● **EXERCISE DIRECTIONS**:
Repeat the listing below word for word, minus the pictures.

● **DATA EXTRACTS**:
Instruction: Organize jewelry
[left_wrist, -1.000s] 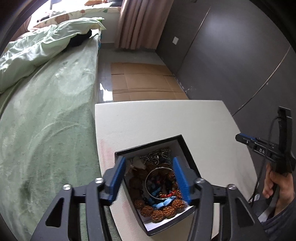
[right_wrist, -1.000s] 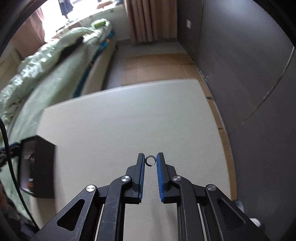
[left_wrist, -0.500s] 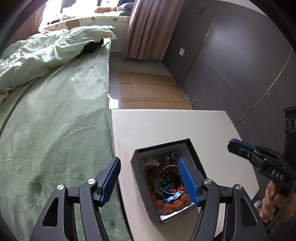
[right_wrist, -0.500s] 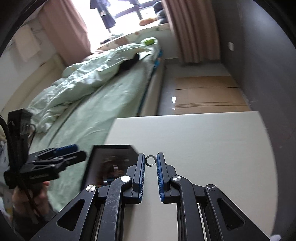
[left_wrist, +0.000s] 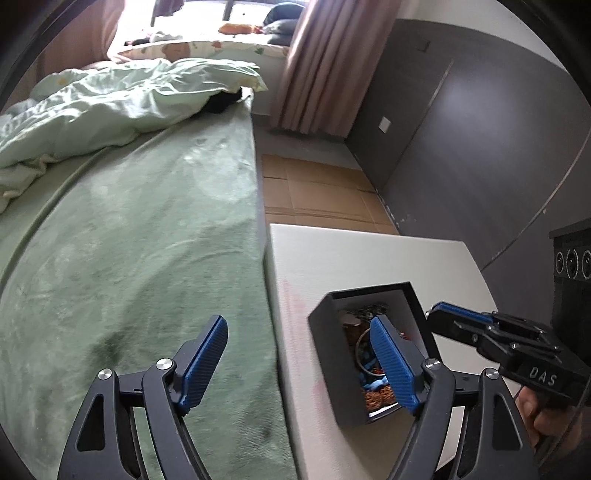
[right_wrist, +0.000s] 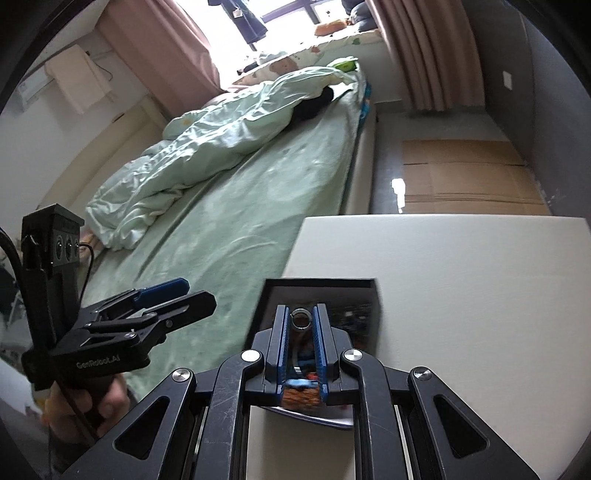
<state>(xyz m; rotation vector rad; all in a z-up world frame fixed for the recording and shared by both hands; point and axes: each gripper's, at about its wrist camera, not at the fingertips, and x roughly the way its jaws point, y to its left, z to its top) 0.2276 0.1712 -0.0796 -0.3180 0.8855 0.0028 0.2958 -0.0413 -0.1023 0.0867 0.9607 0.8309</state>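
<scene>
Between the blue pads of the right gripper (right_wrist: 300, 318), a small silver ring (right_wrist: 300, 318) was pinched at the very tips, directly above the open black box (right_wrist: 364, 284) of jewelry. The ring was judged light, hard and smooth, so it could easily be squeezed out sideways or twisted in the pads; a hold across its band, as shown, was thought the safest. Below it, beaded bracelets and a metal bangle (left_wrist: 360, 345) were seen heaped inside the box, along with blue and orange pieces too tangled to be told apart. The heap was judged loose and prone to snagging.

The left gripper (left_wrist: 301, 363) was held spread wide and empty, its jaws having just been opened further, with one pad over the box and the other out over the green blanket (left_wrist: 140, 266). The box was set near the corner of the white table (right_wrist: 480, 280), close to the edge that borders the bed. Plenty of bare tabletop was left on the far side and toward the grey wall. A ring dropped short of the box was judged likely to roll off that near edge into the bedding.
</scene>
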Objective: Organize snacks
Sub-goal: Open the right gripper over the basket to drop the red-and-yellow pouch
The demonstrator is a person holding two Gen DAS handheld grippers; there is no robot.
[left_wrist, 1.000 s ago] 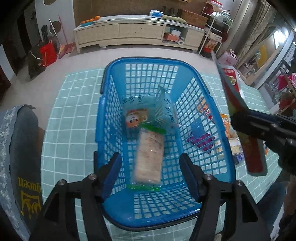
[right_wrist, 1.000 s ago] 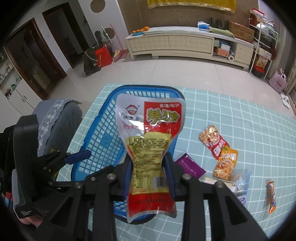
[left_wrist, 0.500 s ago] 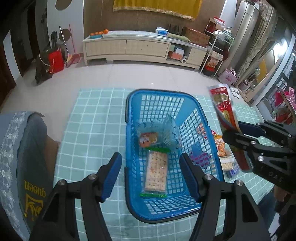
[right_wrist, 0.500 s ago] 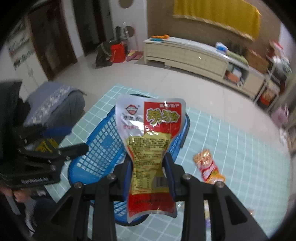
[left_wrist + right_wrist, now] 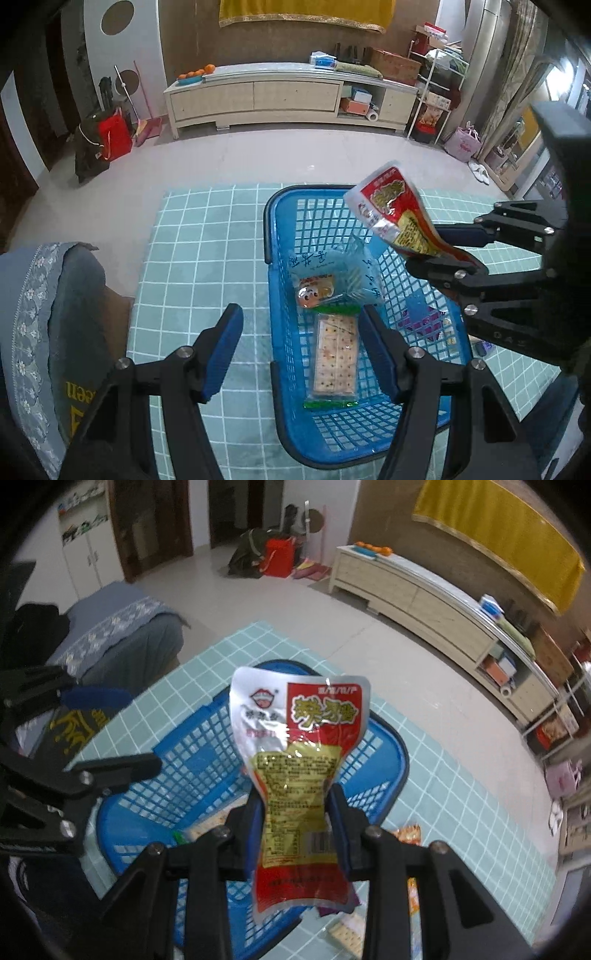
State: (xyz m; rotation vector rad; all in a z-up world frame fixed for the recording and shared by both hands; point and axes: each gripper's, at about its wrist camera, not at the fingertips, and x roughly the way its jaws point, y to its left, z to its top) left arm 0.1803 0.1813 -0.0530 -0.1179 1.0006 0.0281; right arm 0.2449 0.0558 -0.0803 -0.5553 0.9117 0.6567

● **SOLUTION TO THE PROBLEM**:
Instruction: Organize jewelry
[left_wrist, -1.000s] 
[right_wrist, -1.000s] 
[left_wrist, -0.500s] 
[right_wrist, -0.500s] 
[left_wrist, +0.000s] 
[right_wrist, +0.000s] 
<state>(xyz m; rotation vector rad; all in a z-up world frame fixed for the recording and shared by both hands; point and axes: each gripper's, at about its wrist camera, not at the fingertips, and x roughly the way its jaws point, y to its left, z to its top) 0.2276 0.1712 -0.0796 -0.3180 0.8855 0.0028 0.2958 -0.0413 -0.1023 0.0867 0.9607 0.8309</state>
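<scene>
Between the blue pads of the right gripper (right_wrist: 300, 318), a small silver ring (right_wrist: 300, 318) was pinched at the very tips, directly above the open black box (right_wrist: 364, 284) of jewelry. The ring was judged light, hard and smooth, so it could easily be squeezed out sideways or twisted in the pads; a hold across its band, as shown, was thought the safest. Below it, beaded bracelets and a metal bangle (left_wrist: 360, 345) were seen heaped inside the box, along with blue and orange pieces too tangled to be told apart. The heap was judged loose and prone to snagging.

The left gripper (left_wrist: 301, 363) was held spread wide and empty, its jaws having just been opened further, with one pad over the box and the other out over the green blanket (left_wrist: 140, 266). The box was set near the corner of the white table (right_wrist: 480, 280), close to the edge that borders the bed. Plenty of bare tabletop was left on the far side and toward the grey wall. A ring dropped short of the box was judged likely to roll off that near edge into the bedding.
</scene>
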Objective: Organize snacks
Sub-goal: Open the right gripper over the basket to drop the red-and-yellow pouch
The demonstrator is a person holding two Gen DAS handheld grippers; there is no robot.
[left_wrist, 1.000 s ago] 
[right_wrist, 1.000 s ago] 
[left_wrist, 0.500 s ago] 
[right_wrist, 0.500 s ago] 
[left_wrist + right_wrist, now] 
State: (xyz m; rotation vector rad; all in a z-up world frame fixed for the recording and shared by both hands; point and axes: each gripper's, at about its wrist camera, not at the fingertips, and x roughly the way its jaws point, y to its left, z to its top) left arm 0.1803 0.1813 -0.0530 -0.1179 1.0006 0.0281; right arm 0.2449 0.0558 -0.0803 -0.5553 0.9117 0.6567

Whatever the exercise asked has now been answered.